Menggugat Demokrasi dan Pemilu, Borok-borok pemilu
Judul: Menggugat Demokrasi dan Pemilu, Borok-borok pemilu
Menyingkap Borok-borok pemilu dan Membantah syubhat para pemujanya
Penulis: Syaikh Muhammad bin Abdillah Al-Imam
Taqdim: Syaikh Muqbil bin Hadi Al-Wadi’i
Penerbit: Pustaka Salafiyah
Tebal : 282 halaman
Fisik : 15,5 cm x 23,5 cm, shrink, doff, soft cover
Pemilu: Sebuah acara seremonial-kolosal, sebuah perhelatan akbar yang wajib diselenggarakan secara periodik dalam suatu negara penganut sisitem demokrasi. Seluruh manusia seolah diwajibkan untuk turut serta menyukseskan “pesta demokrasi” ini yang makan biaya sangat fantastis. Celakanya, kaum muslimin yang telah “termakan” propaganda orang-orang kafir juga ikut-ikutan mempopulerkan demokrasi, padahal telah diketahui bersama, bahwa demokrasi berasal dari orang yahudi. Mereka hendak mempersamakan demokrasi dengan sistem .syura (musyawarah) dalam syariat lslam. Mereka pun memanipulasi dalil-dalil Al Qu’ran dan As-Sunnah agar tampak seolah-olah pemilu itu sesuai dengan syari’at Islam. Mereka, khususnya orang-orang partai terus-menerus mencari-cari legimitasi dari Al Qu’ran dan As-Sunnah atas keikutsertaan mereka dalam pemilu tersebut. Lantas, bagaimanakah sesungguhnya pandangan syariat Islam terhadap pemilu?? Apakah demokrasi merupakan sistem yang absah dan dibenarkan oleh Islam? Dan bagaimanakah sebenarnya cara Islami dalam memilih pemimpin umat? Buku ini, dengan ciri khas buku-buku Ahlus-Sunnah yang selalu berdasarkan kepada Al Qu’ran dan As-Sunnah dengan pernahaman .salafush shalih, membeberkan dengan tuntas kerusakan pemilu serta membantah syubhat (kerancuan) yang disebarkan oleh orang-orang hizbiyyun tentang pemilu dan demokrasi serta menjelaskan cara yang syar’i dulam memilih pemimpin.

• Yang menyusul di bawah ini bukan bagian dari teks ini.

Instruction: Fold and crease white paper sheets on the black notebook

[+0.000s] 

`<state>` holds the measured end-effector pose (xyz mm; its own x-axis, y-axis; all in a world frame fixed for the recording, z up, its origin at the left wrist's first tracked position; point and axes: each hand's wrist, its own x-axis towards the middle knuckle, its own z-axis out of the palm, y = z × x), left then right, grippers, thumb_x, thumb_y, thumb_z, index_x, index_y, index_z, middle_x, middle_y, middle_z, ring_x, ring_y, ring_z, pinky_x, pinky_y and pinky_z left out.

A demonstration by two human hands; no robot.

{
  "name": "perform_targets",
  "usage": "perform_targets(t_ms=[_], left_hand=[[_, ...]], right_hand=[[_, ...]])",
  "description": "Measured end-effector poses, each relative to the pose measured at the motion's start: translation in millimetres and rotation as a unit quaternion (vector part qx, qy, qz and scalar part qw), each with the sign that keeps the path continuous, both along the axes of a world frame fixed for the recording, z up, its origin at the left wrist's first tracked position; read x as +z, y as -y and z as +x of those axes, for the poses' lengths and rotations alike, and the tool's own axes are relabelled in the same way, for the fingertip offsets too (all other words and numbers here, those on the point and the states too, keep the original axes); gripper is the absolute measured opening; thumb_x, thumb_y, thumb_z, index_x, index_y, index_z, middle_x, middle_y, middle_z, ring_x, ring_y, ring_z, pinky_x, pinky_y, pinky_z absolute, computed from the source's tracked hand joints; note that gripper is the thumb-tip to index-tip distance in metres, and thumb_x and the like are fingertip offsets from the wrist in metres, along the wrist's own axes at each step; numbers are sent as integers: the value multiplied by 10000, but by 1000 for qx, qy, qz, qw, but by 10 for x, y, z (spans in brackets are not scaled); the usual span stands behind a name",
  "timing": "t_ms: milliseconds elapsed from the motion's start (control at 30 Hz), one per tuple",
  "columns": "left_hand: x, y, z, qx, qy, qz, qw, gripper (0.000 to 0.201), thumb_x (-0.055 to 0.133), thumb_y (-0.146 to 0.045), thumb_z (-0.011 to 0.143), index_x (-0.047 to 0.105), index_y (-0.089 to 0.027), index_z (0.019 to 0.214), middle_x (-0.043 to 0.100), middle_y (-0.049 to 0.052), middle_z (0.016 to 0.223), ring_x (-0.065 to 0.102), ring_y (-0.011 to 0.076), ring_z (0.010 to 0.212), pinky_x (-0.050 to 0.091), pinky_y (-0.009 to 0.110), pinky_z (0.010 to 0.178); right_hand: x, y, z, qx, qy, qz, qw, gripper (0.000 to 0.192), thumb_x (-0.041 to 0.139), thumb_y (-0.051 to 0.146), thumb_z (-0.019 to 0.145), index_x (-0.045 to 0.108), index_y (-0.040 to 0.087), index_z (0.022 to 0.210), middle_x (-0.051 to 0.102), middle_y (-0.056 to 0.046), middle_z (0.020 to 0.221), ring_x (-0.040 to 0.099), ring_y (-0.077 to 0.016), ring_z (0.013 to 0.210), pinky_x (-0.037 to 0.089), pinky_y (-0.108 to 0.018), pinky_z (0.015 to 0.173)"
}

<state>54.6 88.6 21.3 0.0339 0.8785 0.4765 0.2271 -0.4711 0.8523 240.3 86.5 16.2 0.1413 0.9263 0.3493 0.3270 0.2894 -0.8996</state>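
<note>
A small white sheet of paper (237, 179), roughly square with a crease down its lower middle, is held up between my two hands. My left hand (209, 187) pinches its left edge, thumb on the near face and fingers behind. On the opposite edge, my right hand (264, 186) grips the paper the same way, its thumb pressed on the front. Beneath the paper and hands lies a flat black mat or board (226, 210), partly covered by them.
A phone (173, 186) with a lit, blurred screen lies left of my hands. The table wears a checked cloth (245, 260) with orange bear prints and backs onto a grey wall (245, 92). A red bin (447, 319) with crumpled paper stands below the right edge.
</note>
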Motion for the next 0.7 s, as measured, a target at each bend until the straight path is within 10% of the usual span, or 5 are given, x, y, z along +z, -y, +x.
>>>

Apalagi sekarang ini, sedang digalakkan pemilihan pemimpin di semua tingkatan pemerintahan dari tingkat RT, desa, kabupaten, propinsi, hingga negara dengan sistem demokrasi ini. Maka buku ini sangat penting untuk ditelaah. Semoga buku ini bisa memberikan andil dalam membuka cakrawala berpikir yang Islami bagi kaum muslimin.